7. Conclusions
Our numerical analysis of laboratory experiments suggest that in magmatic systems at intermediate melt fractions (ca. 0.3 – 0.6), melt loss accommodated by repacking is likely a more efficient process than grain-boundary diffusion-controlled creep until the melt fraction diminishes towards the maximum packing fraction. We find that particle-particle friction exerts a dominant control over the dissipation of energy associated with compaction in this regime. At melt fractions below the maximum packing fraction, individual grains comprising the matrix are no longer able to rotate or translate freely, and further melt redistribution should be accommodated by grain-boundary diffusion-controlled creep or possibly other intracrystalline creep processes. However, the low T + P experiments of Hoyos et al.(2022) demonstrate that force chains can in some cases reduce the ability of granular media to repack and introduce ephemeral, intermediate jamming states. A consequence of jamming under high enough T + P conditions could be to augment momentarily the melt fraction at which the rheology of compacting columns transition from repacking to grain-boundary diffusion-controlled creep. Constraining the rheology of granular media when deformation is accommodated by repacking and when it is accommodated by grain-boundary diffusion-controlled creep is crucial to understand how melt is extracted in magmatic systems.
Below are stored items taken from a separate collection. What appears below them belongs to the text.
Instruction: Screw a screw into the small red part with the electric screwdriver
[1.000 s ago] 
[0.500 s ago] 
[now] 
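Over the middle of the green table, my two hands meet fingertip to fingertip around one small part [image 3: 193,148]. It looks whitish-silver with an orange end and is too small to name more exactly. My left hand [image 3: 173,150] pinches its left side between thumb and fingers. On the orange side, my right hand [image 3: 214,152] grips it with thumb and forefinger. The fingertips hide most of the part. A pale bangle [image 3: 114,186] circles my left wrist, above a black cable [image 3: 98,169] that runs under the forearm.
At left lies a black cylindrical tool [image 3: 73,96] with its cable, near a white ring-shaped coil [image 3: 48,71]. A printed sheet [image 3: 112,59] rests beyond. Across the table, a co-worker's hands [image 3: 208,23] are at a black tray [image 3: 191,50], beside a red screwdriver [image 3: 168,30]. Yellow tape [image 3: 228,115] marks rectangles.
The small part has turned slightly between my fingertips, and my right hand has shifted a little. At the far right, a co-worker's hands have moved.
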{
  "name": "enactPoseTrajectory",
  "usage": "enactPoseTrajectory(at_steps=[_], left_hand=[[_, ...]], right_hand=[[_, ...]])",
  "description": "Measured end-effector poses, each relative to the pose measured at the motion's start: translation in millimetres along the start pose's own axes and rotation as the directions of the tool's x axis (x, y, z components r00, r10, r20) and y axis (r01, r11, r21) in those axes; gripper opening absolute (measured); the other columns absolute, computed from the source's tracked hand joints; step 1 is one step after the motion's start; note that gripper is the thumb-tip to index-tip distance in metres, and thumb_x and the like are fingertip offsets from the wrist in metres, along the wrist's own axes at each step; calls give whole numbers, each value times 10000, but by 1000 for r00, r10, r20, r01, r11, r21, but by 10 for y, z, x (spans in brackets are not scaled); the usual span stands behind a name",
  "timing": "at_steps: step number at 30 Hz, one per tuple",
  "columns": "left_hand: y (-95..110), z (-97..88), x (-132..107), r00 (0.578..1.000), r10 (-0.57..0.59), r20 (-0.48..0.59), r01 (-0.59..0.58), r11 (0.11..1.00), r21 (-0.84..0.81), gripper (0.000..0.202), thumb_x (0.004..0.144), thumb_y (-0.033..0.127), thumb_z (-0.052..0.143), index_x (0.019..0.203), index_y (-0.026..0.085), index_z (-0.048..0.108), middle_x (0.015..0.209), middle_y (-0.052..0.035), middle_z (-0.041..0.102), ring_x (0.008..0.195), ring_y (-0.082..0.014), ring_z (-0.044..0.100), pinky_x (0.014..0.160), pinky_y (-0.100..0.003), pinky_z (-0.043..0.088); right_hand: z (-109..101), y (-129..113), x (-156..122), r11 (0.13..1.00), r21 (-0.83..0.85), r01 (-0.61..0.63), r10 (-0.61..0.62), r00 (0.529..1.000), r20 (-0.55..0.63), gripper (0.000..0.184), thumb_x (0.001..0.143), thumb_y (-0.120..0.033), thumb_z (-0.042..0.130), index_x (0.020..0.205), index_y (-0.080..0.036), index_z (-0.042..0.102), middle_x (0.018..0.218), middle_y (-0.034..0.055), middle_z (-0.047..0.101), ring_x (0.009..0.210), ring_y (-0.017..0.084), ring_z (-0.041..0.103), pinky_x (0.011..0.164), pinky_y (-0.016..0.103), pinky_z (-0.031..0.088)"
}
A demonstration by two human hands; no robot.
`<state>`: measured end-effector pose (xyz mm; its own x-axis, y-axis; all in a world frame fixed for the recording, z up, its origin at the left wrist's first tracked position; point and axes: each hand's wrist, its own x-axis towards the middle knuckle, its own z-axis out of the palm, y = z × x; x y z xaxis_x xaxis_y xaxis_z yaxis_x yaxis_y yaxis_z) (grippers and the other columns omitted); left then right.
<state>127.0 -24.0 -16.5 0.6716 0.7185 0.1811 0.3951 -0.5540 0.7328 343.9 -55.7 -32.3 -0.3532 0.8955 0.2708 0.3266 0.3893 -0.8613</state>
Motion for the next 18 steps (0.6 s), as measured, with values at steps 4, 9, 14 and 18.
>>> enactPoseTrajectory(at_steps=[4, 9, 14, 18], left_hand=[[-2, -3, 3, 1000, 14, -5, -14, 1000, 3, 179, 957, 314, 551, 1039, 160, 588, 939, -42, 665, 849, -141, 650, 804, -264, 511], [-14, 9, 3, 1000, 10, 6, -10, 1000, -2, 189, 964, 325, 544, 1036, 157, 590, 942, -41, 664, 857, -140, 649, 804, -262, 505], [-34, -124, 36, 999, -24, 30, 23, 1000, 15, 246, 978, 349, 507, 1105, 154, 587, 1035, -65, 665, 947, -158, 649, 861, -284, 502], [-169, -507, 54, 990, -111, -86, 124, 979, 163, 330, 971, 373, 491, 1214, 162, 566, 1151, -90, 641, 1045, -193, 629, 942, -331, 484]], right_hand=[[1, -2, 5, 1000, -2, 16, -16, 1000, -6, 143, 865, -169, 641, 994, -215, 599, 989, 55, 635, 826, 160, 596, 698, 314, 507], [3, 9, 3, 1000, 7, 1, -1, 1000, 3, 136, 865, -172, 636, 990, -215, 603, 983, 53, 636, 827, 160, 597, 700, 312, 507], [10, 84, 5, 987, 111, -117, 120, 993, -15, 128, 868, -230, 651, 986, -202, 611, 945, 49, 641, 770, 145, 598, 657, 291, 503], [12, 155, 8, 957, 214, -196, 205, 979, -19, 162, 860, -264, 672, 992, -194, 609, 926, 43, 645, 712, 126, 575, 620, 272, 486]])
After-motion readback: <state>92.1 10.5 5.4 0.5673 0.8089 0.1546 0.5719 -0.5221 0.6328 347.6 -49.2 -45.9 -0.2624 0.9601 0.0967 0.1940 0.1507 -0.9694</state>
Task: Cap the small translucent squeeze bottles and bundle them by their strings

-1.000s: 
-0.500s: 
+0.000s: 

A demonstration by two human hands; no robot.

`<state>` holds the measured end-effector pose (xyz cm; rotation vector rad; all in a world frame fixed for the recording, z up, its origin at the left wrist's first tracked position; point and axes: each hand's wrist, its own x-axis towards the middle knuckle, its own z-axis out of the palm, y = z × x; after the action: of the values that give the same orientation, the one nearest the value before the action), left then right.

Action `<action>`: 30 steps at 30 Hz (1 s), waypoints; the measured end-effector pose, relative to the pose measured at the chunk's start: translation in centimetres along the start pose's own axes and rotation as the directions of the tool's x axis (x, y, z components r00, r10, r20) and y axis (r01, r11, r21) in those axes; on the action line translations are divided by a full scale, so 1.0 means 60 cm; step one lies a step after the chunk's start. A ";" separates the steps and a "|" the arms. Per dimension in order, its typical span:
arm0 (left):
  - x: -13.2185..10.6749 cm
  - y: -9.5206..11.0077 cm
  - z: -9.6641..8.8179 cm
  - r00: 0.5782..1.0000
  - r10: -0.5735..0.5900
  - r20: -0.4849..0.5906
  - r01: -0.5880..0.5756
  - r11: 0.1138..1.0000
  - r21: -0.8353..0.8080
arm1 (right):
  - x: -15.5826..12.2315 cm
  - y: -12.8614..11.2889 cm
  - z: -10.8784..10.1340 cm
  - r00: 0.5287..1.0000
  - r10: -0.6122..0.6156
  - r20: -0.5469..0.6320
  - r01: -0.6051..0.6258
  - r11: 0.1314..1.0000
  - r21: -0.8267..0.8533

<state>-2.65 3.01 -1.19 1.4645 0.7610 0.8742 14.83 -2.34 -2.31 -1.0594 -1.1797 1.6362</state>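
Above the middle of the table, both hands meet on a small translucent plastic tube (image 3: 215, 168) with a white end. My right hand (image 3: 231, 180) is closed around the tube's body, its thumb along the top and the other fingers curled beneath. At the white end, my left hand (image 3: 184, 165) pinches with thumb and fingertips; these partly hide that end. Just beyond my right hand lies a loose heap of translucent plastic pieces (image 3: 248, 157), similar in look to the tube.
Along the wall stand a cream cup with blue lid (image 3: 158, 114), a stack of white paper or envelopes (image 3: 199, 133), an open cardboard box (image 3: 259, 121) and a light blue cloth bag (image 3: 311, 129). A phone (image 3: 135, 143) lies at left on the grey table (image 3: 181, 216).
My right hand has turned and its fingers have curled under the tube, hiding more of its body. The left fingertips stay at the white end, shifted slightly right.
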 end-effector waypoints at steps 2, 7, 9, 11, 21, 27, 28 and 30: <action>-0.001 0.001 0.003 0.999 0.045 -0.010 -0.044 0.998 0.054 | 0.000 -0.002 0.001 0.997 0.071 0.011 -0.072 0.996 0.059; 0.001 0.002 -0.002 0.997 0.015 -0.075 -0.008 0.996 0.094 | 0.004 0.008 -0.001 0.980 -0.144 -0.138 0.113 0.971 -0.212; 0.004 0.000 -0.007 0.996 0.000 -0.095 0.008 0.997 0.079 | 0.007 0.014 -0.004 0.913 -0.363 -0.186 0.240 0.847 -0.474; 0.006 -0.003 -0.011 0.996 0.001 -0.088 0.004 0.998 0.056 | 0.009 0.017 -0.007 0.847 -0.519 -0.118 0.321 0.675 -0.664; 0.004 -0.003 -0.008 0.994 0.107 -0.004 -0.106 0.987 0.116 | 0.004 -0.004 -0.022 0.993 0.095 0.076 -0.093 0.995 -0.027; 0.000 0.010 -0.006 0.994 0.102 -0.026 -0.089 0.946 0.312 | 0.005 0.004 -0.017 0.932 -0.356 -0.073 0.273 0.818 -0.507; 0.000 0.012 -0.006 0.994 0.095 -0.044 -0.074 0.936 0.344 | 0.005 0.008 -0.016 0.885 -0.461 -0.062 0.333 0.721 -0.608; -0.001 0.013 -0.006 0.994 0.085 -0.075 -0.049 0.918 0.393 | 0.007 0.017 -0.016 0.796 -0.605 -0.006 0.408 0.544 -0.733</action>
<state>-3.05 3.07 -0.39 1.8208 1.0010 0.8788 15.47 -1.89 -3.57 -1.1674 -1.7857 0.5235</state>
Furthermore, the control exerted by particle shape and size distributions on jamming may have important ramifications for how melt is accommodated by repacking versus grain-boundary diffusion-controlled creep.
Geologically, in regions of partially molten rock where melt is largely redistributed by grain-boundary diffusion-controlled creep, its fingerprint is recorded by virtue of crystal overgrowths, zoning truncations, etc. (Holness, 2018). In regions where, instead, melt is redistributed largely by repacking, such signatures may be absent (Holness, 2018), weak, or in isolated regions where ephemeral jamming states persisted due to the buildup of force chains. Several plutons in the geologic rock record have been investigated and show evidence of significant phase separation (Cornet et al. , 2022, Fiedrichet al. , 2017, Hartung et al. , 2017, Lee & Morton, 2015, Tavazzani et al. , 2020). Such evidence includes a plethora of chemical compositions along unmixing lines between chemical endmembers (cumulate and extract) (Cornet et al. , 2022, Hartung et al. , 2017, Schaen et al. , 2018, Tavazzani et al. , 2020), shape-preferred orientation in matrix forming crystals that increases in intensity towards the base of the pluton (Fiedrich et al. , 2017, Garibaldi et al. , 2018), and gradients in melt fraction obtained by trace elements or modal mineral abundance (Fiedrich et al. , 2017, Gelman et al. , 2014, Hartung et al. , 2017, McKenzie, 2011, Tegner et al. , 2009). Future work integrating numerical models, textural and chemical sample analysis, and experiments will be crucial to understand how melt is segregated across a wide spectrum of melt fraction, the timescales required to construct large eruptible magma-rich horizons, and to interpret chemical signatures of igneous bodies.